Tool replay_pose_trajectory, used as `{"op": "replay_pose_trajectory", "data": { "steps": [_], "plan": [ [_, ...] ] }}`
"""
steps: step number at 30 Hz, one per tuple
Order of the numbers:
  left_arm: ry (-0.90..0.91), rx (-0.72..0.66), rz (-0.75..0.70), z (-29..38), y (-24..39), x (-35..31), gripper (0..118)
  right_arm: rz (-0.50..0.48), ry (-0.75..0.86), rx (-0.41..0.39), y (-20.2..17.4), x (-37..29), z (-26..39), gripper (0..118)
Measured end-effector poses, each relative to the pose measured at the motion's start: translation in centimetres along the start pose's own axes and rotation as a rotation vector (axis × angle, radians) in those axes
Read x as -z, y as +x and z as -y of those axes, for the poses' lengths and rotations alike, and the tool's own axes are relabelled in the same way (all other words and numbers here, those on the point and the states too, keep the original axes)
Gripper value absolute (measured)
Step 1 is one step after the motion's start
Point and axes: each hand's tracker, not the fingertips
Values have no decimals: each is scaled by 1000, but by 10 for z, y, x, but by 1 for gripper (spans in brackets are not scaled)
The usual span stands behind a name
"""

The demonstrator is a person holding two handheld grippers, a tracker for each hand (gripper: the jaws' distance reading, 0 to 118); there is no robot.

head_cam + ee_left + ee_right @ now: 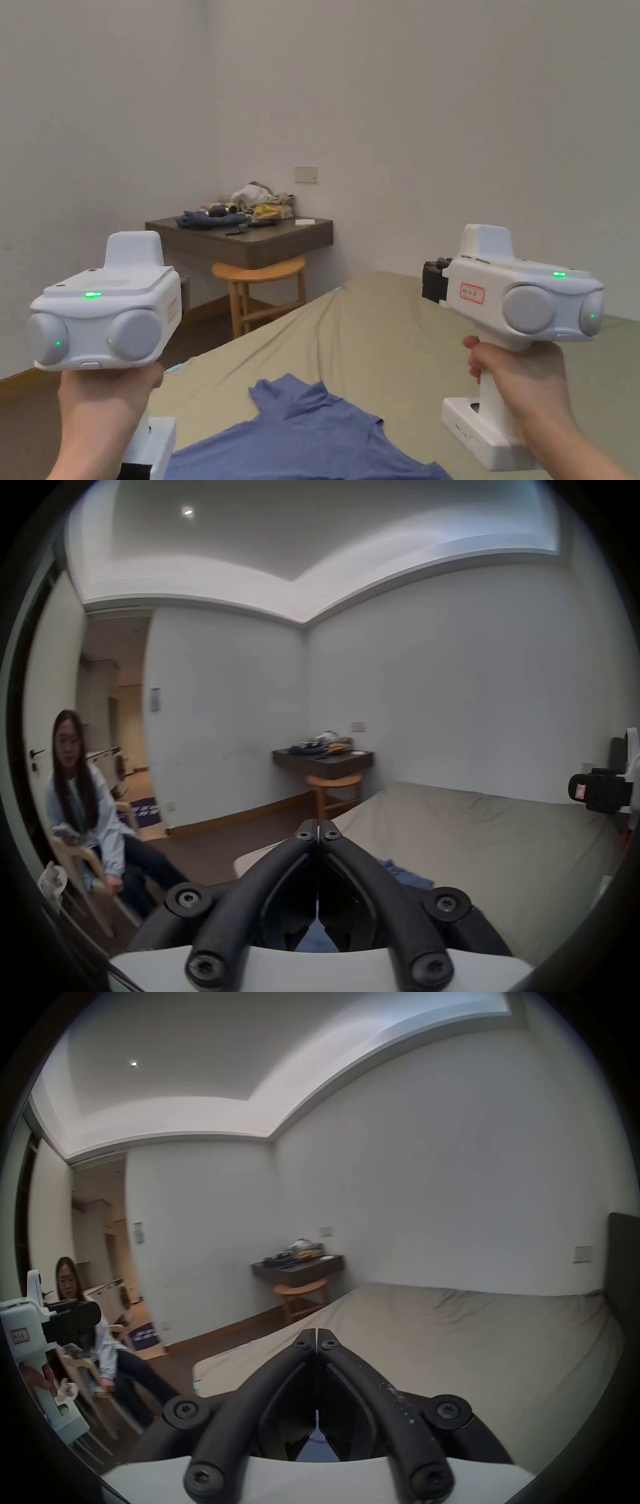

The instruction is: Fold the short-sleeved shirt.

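A blue short-sleeved shirt lies spread on the olive bed sheet at the bottom of the head view, one sleeve pointing away. Both white hand-held grippers are raised above the bed, level and facing the far wall, well above the shirt. In the left gripper view my left gripper has its black jaws closed together with nothing between them; a bit of the blue shirt shows beyond. My right gripper is likewise shut and empty over the bare sheet.
A dark wall-mounted desk piled with clothes stands in the corner, a wooden stool under it. A person sits on a chair to the left, off the bed. A dark headboard rises at the right.
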Motion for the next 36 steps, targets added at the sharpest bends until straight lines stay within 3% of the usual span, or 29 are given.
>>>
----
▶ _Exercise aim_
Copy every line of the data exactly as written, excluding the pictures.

▶ _Solution to this task_
Tool replay_pose_trajectory, used as `{"op": "replay_pose_trajectory", "data": { "steps": [_], "plan": [ [_, ...] ] }}`
"""
steps: step number at 30 Hz, one per tuple
Order of the numbers:
  left_arm: ry (-0.90..0.91), rx (-0.72..0.66), rz (-0.75..0.70), z (-29..38), y (-24..39), x (-35..31), gripper (0..118)
  right_arm: rz (-0.50..0.48), ry (-0.75..0.86), rx (-0.41..0.39), y (-20.2..17.4), x (-37..29), z (-26..39), gripper (0..118)
Measured end-effector poses, each relative to the pose measured at the motion's start: translation in centimetres along the start pose's own axes and rotation as a rotation vector (axis × angle, radians) in those axes
Read x as -z, y as +x and z as -y of those axes, for the poses' lengths and rotations alike, and the tool's own axes are relabelled in the same way (all other words and numbers here, those on the point and the states too, keep the original axes)
Gripper value absolute (measured)
Step 1 is one step after the motion's start
Point and axes: each hand's tracker, not the fingertips
Values have no decimals: each is scaled by 1000, but by 10 for z, y, x, but by 1 for gripper (spans in brackets are not scaled)
The usual span stands behind a name
"""

The demonstrator is a person holding two handheld grippers, a tracker for each hand (gripper: the jaws' distance reading, 0 to 118); there is no robot.

head_cam + ee_left + ee_right @ now: 

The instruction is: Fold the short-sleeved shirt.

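A blue short-sleeved shirt lies spread on the olive bed sheet at the bottom of the head view, one sleeve pointing away. Both white hand-held grippers are raised above the bed, level and facing the far wall, well above the shirt. In the left gripper view my left gripper has its black jaws closed together with nothing between them; a bit of the blue shirt shows beyond. My right gripper is likewise shut and empty over the bare sheet.
A dark wall-mounted desk piled with clothes stands in the corner, a wooden stool under it. A person sits on a chair to the left, off the bed. A dark headboard rises at the right.
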Motion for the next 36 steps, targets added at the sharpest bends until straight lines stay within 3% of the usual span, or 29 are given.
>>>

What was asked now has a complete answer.